Go through the listing and return every line with "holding" in it.

Input records section start

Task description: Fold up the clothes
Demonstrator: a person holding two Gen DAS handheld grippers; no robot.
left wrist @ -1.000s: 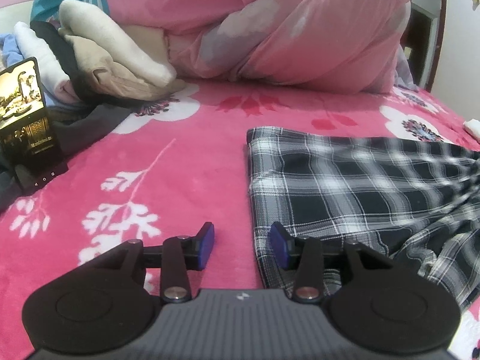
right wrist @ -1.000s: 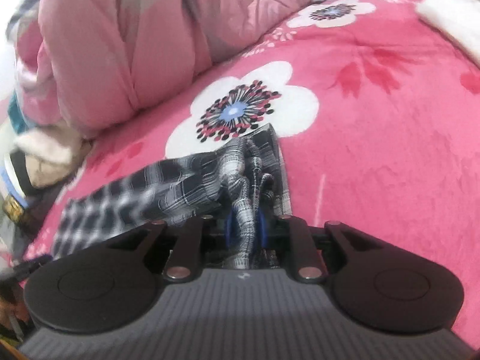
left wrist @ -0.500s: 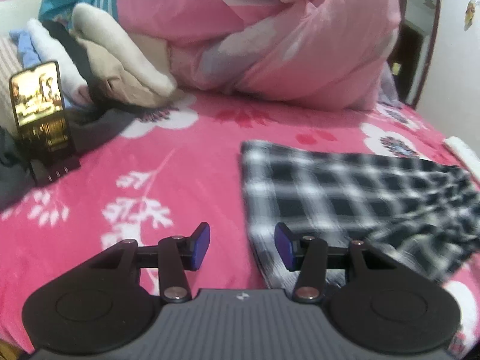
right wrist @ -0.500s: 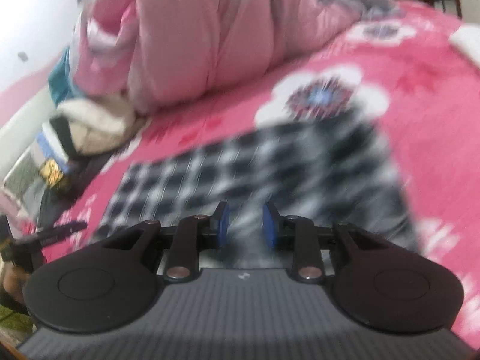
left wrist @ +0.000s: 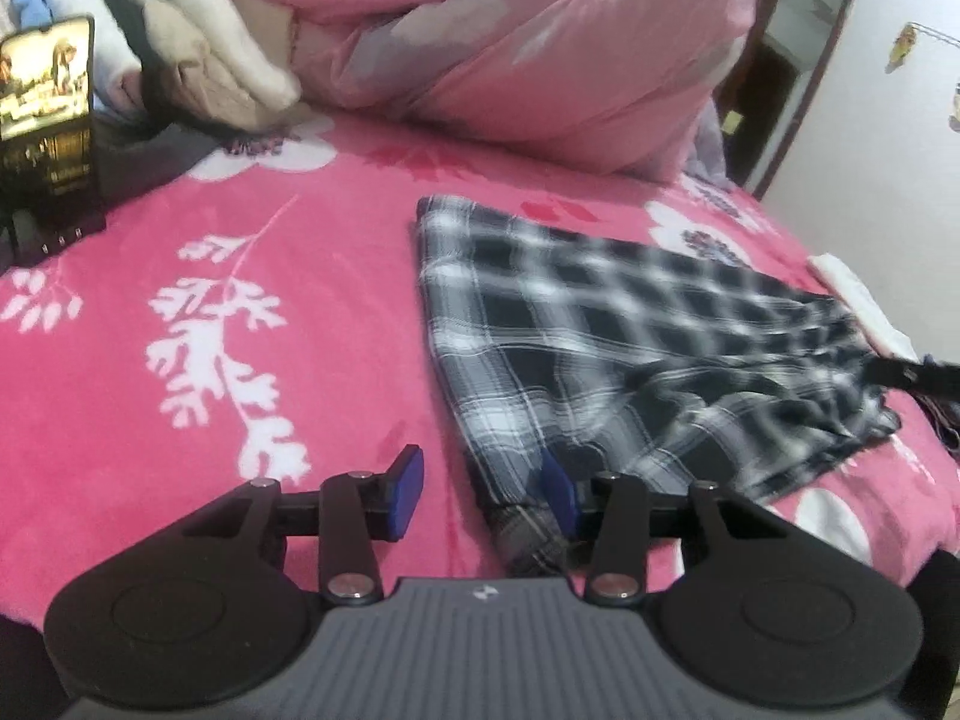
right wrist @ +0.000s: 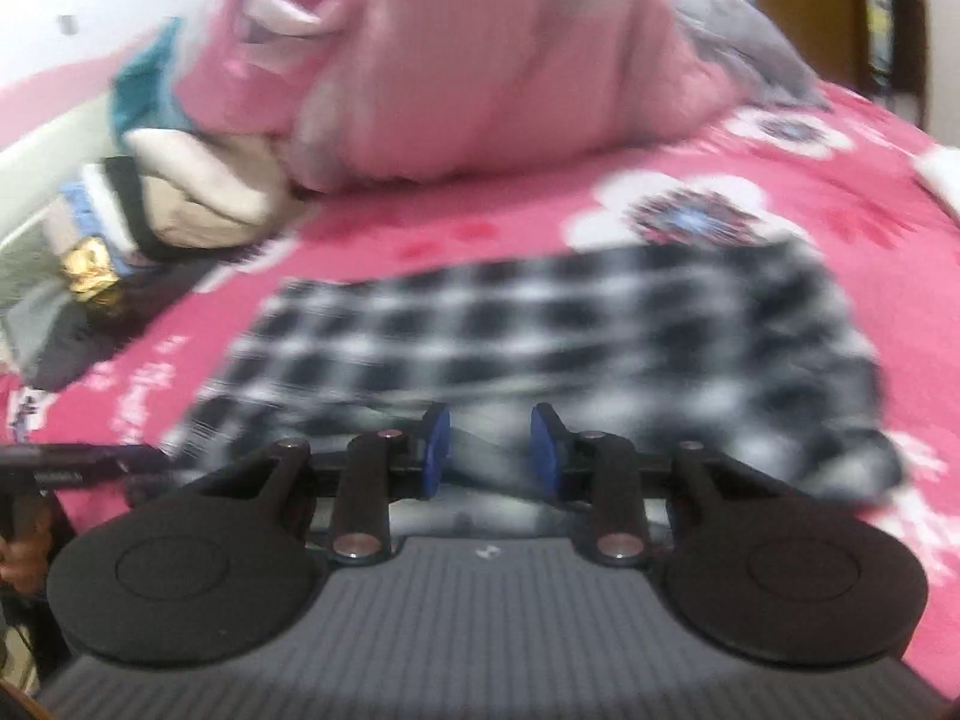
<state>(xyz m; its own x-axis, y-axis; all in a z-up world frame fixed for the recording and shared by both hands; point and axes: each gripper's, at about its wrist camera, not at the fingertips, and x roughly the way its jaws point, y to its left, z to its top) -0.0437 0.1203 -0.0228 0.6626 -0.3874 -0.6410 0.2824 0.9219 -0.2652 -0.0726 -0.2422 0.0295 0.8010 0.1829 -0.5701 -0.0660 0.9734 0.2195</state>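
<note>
One plaid garment (left wrist: pixel 630 336) lay flat on the pink floral bedspread (left wrist: pixel 252 276), black-and-white checks filling the centre-right of the left wrist view and the middle band of the right wrist view (right wrist: pixel 540 336), blurred there. One garment only was spread out; the rest of the clothes sat in one stack of folded clothes (left wrist: pixel 198 54) at the upper left, several layers in cream, beige, black and white. One bunched pink duvet (left wrist: pixel 528 42) piled across the top of the frame. One phone on a stand (left wrist: pixel 48 120) stood lit at the left edge.

Two grippers were in play. The left gripper (left wrist: pixel 480 492) pointed down at the bed from the bottom of its frame, its two blue pads apart with pink bedspread showing between them, and the jaws were closing. The garment's near corner ran in under the right-hand pad; whether that pad touched the cloth could not be told. Nothing was pinched.

The right gripper (right wrist: pixel 489 450) angled down over the garment's near edge, its two blue pads spread and the jaws opening, with plaid cloth seen behind the gap but nothing gripped. In the left wrist view its black tip (left wrist: pixel 918 375) poked in at the right edge, over the garment's far end. At the lower left of the right wrist view, a person's hand (right wrist: pixel 24 546) held the other tool's handle.
</note>
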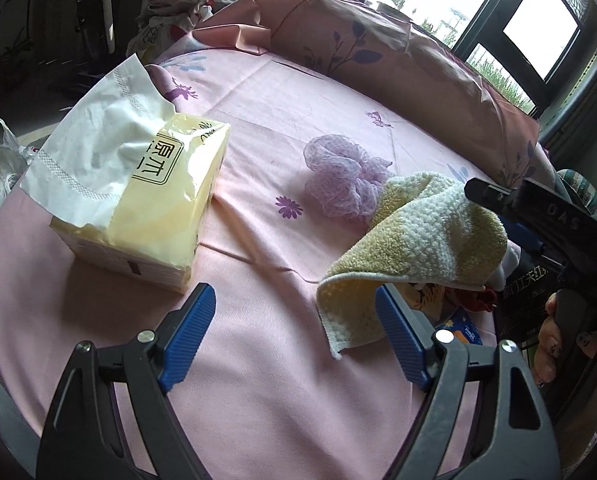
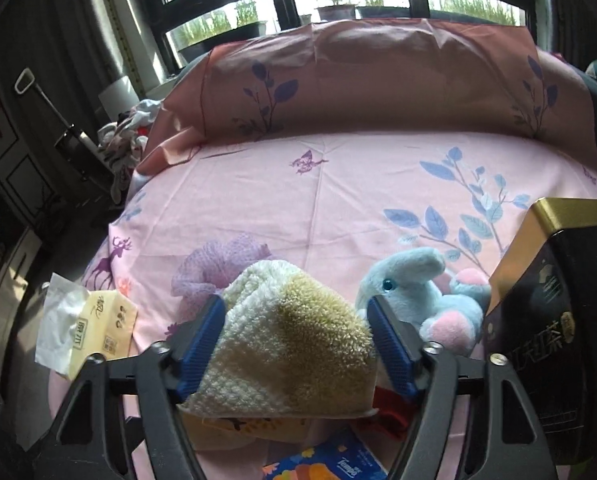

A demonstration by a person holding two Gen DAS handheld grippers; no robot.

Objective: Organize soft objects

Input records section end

• [Response area]:
Demonstrator: a person holding two Gen DAS handheld grippers; no robot.
A demonstration by a person holding two Gen DAS handheld grippers; no robot.

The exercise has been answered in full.